Revelando a Suspeição sobre as Mulheres Bailarinas
A pesquisa revela como a suspeição direcionada a essas mulheres era construída a partir de critérios como nacionalidade, estilo de dança, estado civil e raça. Nos documentos da época, surgem classificações como bailarina clássica, vedete, sambista e outras, frequentemente acompanhadas de discursos moralizadores. As histórias mapeadas mostram um cenário repleto de contradições e complexidades.
Entre as bailarinas fichadas, a maioria era pernambucana, mas o estigma moral recaía sobre todas, independentemente da nacionalidade. O caso de Maria José Rodrigues, que atuava no Cassino Império, é emblemático: seu fichamento no DOPS/PE, acompanhado por uma ficha do Departamento de Saúde Pública — frequentemente associado ao controle sanitário de mulheres em situação de prostituição — revela como sua atuação na dança estava imersa em uma rede de vigilância. Lilia Naldi, conhecida por transitar entre danças clássicas e típicas brasileiras, também foi monitorada, demonstrando que o reconhecimento artístico não a livrava da suspeição. Outras histórias, como a de Dolores, que se apresentava com o parceiro cubano Salvador Cárdenas, evidenciam o impacto das narrativas em um contexto de censura e julgamento.

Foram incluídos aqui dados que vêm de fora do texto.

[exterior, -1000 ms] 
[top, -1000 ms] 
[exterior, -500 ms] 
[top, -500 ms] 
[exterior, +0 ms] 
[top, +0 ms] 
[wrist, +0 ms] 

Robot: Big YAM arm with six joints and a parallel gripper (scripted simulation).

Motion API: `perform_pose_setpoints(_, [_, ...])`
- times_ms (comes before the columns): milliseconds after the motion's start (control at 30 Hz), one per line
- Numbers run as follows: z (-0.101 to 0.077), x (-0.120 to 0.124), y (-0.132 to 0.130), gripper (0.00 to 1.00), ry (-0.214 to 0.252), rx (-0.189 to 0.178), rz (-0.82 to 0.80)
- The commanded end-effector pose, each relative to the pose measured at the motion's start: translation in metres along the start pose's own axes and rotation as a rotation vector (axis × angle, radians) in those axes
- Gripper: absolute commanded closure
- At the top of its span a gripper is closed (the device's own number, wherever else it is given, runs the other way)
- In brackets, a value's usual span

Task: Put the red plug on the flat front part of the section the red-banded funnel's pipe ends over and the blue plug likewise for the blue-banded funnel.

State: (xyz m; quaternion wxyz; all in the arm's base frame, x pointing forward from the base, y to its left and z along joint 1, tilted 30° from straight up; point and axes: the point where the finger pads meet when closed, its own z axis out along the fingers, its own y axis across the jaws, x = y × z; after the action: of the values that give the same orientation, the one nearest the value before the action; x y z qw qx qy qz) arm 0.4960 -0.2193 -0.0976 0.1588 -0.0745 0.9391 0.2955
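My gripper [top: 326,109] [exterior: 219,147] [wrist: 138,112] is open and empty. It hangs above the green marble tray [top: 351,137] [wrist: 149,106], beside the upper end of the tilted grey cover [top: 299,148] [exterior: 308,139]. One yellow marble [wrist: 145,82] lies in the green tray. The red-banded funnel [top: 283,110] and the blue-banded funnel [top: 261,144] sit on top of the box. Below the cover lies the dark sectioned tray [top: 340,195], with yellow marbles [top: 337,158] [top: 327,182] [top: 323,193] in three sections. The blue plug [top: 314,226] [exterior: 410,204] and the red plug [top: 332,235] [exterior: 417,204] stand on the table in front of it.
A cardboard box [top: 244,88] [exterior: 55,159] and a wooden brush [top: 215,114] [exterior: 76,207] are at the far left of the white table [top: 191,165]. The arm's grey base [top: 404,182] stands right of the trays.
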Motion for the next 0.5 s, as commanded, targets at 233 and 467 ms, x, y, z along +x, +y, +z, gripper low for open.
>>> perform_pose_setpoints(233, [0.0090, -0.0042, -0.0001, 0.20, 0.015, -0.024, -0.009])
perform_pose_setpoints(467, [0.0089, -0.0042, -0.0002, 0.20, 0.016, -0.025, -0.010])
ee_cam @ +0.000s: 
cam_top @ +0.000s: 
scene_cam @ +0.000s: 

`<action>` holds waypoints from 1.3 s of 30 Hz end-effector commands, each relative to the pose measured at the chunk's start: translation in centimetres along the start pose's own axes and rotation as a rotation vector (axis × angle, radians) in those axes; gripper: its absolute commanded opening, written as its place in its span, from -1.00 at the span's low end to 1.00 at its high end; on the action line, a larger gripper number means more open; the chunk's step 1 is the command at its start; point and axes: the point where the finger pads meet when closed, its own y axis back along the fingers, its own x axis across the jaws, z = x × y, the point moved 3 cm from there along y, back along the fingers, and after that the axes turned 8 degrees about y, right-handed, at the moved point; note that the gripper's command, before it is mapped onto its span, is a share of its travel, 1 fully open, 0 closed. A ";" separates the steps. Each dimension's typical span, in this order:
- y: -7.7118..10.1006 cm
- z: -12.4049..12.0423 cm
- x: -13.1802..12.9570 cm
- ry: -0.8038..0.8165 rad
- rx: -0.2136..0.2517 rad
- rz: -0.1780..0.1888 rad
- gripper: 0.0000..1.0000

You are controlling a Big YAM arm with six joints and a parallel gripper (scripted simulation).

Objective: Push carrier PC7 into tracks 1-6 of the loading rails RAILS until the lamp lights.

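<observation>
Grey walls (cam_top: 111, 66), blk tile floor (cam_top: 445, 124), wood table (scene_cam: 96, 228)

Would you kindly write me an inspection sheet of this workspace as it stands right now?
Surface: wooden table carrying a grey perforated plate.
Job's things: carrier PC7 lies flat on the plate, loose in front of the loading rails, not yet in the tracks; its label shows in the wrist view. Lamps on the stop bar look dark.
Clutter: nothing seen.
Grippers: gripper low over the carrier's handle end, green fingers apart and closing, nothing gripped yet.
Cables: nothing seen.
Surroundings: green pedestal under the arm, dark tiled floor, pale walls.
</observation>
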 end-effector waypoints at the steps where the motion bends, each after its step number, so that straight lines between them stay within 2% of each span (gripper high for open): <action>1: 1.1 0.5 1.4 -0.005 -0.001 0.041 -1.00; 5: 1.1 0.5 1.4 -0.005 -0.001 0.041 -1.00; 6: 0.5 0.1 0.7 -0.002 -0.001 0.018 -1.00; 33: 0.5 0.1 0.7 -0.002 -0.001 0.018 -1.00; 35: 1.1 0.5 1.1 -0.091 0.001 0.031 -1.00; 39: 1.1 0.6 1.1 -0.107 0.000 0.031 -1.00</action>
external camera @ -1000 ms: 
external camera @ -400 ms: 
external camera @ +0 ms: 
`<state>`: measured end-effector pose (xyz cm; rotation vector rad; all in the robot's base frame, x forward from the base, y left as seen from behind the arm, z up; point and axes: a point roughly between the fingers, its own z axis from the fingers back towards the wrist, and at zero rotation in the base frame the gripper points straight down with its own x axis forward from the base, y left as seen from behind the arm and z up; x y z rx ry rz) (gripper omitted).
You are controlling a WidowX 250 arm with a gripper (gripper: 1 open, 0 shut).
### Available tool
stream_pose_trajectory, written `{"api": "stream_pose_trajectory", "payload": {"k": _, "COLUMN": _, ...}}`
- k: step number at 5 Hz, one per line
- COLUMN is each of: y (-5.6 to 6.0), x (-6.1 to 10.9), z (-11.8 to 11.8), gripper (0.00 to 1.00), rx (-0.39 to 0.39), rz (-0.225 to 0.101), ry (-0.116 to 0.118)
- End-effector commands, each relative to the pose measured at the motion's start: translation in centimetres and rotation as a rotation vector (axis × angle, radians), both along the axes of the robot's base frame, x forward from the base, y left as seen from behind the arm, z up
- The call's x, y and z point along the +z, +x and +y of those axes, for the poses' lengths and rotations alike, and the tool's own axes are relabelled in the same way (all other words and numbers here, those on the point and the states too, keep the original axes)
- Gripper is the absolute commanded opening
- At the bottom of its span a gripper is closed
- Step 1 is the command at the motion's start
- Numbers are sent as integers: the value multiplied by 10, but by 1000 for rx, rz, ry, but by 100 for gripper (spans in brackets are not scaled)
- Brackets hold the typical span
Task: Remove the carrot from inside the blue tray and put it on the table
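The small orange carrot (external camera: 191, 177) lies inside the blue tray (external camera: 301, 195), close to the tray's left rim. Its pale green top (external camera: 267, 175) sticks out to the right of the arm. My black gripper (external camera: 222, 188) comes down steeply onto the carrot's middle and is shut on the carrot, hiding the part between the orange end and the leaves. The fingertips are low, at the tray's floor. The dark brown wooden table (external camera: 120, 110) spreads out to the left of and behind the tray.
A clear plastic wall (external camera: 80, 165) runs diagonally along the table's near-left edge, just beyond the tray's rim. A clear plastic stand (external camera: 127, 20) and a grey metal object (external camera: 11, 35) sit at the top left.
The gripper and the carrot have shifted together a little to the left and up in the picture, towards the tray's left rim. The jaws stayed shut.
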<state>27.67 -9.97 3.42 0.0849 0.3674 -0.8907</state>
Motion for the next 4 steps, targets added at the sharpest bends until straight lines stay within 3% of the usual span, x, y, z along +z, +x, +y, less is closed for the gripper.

A pesquisa também destaca a vigilância sobre o corpo em cena, como no caso de Marga Hernandez, que dançava em dupla com outra mulher, gerando estranhamento em um ambiente conservador. Maria Lino, associada ao maxixe, uma dança sensual, ilustra como determinadas expressões corporais eram utilizadas para reforçar estigmas. Carmen Brown, artista negra de origem norueguesa, enfrentou discursos exotizantes, sendo oficialmente classificada como branca, o que revela distorções nos registros históricos. Já Alda Bogoslowa, artista russa, e Geraldine Pike, acrobata americana, tiveram suas vidas pessoais também monitoradas, refletindo a extensão da vigilância além da atuação artística.
Ressignificando Narrativas e a Importância da Memória Cultural
Mais do que contar exceções, as histórias levantadas no projeto revelam um padrão: mulheres artistas sempre observadas, classificadas e julgadas, numa sociedade que impôs mecanismos de controle social sobre suas trajetórias. O projeto de Rabelo não busca apenas reconstruir o passado, mas também estabelecer um diálogo relevante com o presente. As inquietações sobre trabalho, corpo e moralidade presentes na pesquisa continuam a impactar a vivência de mulheres na dança atualmente.
“Durante a pesquisa, percebi que essas experiências ainda fazem parte da realidade de muitas bailarinas hoje, inclusive a minha e a de colegas. Esses corpos seguem sendo afetados por julgamentos, mas também continuam criando e resistindo”, complementa Marcela Rabelo.
A videodança, criada por Rabelo, é uma obra que tensiona os registros históricos e a realidade contemporânea, buscando explorar as camadas de glamour e estigmatização que cercam a figura da bailarina. Para isso, ela convida outras três artistas da dança pernambucana, Amanda Andrade, Júlia França e Giselly Andrade, que dialogam com as técnicas mencionadas nos documentos.
Essa produção, que estreia no dia 29 de abril no canal do YouTube, estabelece uma conexão fluida entre a linguagem acadêmica e a criação artística. Com o incentivo do edital de fomento à cultura PNAB 2024 do Governo Federal e o apoio do Governo do Estado de Pernambuco, o projeto reafirma a importância de iniciativas que unam pesquisa, criação artística e preservação da memória cultural.